After service in the Pacific with the Coast Guard during World War II, Carnesecca enrolled at St. John’s, where he got into three games as a junior varsity basketball player and played the infield for the baseball team.
Following his graduation in 1950, he coached basketball and baseball at St. Ann’s. He returned to St. John’s in 1957 as an assistant basketball coach under Joe Lapchick, the former Knicks coach, and was succeeded in his high school posts by Jack Curran, who coached at Archbishop Molloy for 55 years.
Carnesecca was named head coach at St. John’s when Lapchick retired.

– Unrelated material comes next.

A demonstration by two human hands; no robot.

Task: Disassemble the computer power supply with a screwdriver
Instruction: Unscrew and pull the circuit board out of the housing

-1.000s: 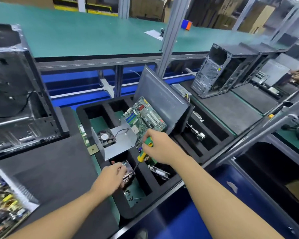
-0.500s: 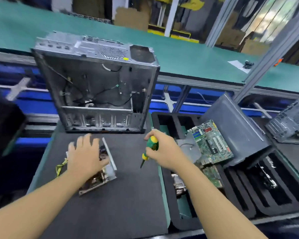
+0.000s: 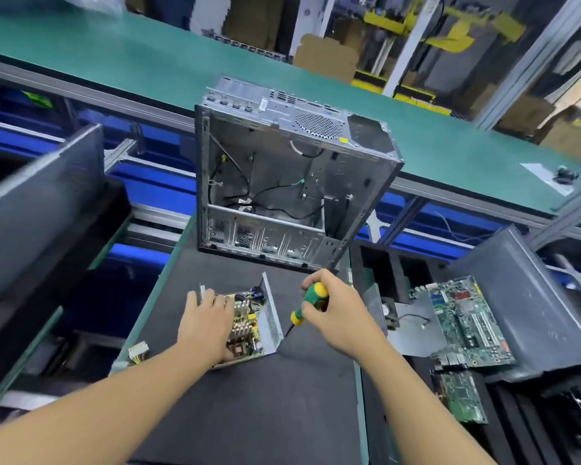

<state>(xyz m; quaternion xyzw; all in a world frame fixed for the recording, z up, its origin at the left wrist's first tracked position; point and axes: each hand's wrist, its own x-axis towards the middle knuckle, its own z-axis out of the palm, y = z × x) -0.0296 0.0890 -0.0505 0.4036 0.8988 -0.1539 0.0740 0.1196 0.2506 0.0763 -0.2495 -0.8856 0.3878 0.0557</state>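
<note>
Open power supply (image 3: 271,318) holds its circuit board (image 3: 245,322) — screwdriver (image 3: 311,298) just beside.

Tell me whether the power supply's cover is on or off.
Off: the power supply lies open on top, its circuit board and heatsinks exposed.

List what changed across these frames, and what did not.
The left hand left the tray on the right and came over to the black mat, where it now rests on the opened power supply. The right hand followed, bringing the screwdriver tip close to the supply's side wall. Unchanged: the right hand's grip on the screwdriver, and the computer case behind the mat.
</note>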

He won his 100th game in 1970, then left St. John’s for a lucrative contract as general manager and coach of the Nets. His teams made the A.B.A. playoffs in each of his seasons and reached the league finals in 1972, losing to the Indiana Pacers. He had an overall record of 114-138 with the Nets.
Carnesecca grew weary of the pro basketball grind. “It’s pretty hard to give the same halftime talk 118 times a year,” he said while announcing his retirement as St. John’s coach in April 1992.
St. John’s renamed Alumni Hall as Lou Carnesecca Arena in November 2004. When Mullin was introduced by Carnesecca at his own Hall of Fame induction in 2011, he said, “I chose the best coach in the best city.”
Following his coaching years, Carnesecca became a special assistant to the St. John’s president, working in community relations.
St. John’s said in a statement that Carnesecca is survived by his wife of 73 years, Mary (Chiesa) Carnesecca; a daughter, Enes Carnesecca; a granddaughter, Ieva; a niece, Susan Chiesa; and a nephew, John Chiesa.
In January 2001, Madison Square Garden raised a red and white banner emblazoned “526,” for Carnesecca’s 526 career victories in 24 seasons at St. John’s.
“I’d be less than honest if I said I wasn’t thrilled,” he told The Times days before the ceremony, reflecting on how a boy raised by immigrant parents who ran a deli had succeeded in big-time sports. “I could have been slicing salami.”